■ Exercise brief ■
Line by line, set down the following material again exactly.

■ The data ■
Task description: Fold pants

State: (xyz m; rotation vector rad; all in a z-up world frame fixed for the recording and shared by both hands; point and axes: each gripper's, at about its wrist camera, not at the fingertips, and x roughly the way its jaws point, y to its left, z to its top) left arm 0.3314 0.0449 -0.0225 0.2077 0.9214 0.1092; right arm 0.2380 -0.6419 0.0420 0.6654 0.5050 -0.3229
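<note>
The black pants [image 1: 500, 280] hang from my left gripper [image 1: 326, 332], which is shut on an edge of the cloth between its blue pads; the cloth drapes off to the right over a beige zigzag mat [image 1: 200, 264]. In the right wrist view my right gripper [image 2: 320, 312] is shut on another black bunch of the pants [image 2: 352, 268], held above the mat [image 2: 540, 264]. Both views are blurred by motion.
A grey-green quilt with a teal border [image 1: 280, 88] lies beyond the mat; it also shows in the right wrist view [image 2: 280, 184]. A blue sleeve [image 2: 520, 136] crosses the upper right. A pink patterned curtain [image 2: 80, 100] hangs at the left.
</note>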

■ Response ■
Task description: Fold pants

State: (xyz m; rotation vector rad; all in a z-up world frame fixed for the recording and shared by both hands; point and axes: each gripper's, at about its wrist camera, not at the fingertips, and x roughly the way its jaws point, y to its left, z to its top) left arm 0.3314 0.0449 -0.0225 0.2077 0.9214 0.1092; right arm 0.2380 -0.6419 0.0420 0.6654 0.5050 -0.3229
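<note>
The black pants [image 1: 500, 280] hang from my left gripper [image 1: 326, 332], which is shut on an edge of the cloth between its blue pads; the cloth drapes off to the right over a beige zigzag mat [image 1: 200, 264]. In the right wrist view my right gripper [image 2: 320, 312] is shut on another black bunch of the pants [image 2: 352, 268], held above the mat [image 2: 540, 264]. Both views are blurred by motion.
A grey-green quilt with a teal border [image 1: 280, 88] lies beyond the mat; it also shows in the right wrist view [image 2: 280, 184]. A blue sleeve [image 2: 520, 136] crosses the upper right. A pink patterned curtain [image 2: 80, 100] hangs at the left.
</note>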

The answer to this exercise has been written out completely.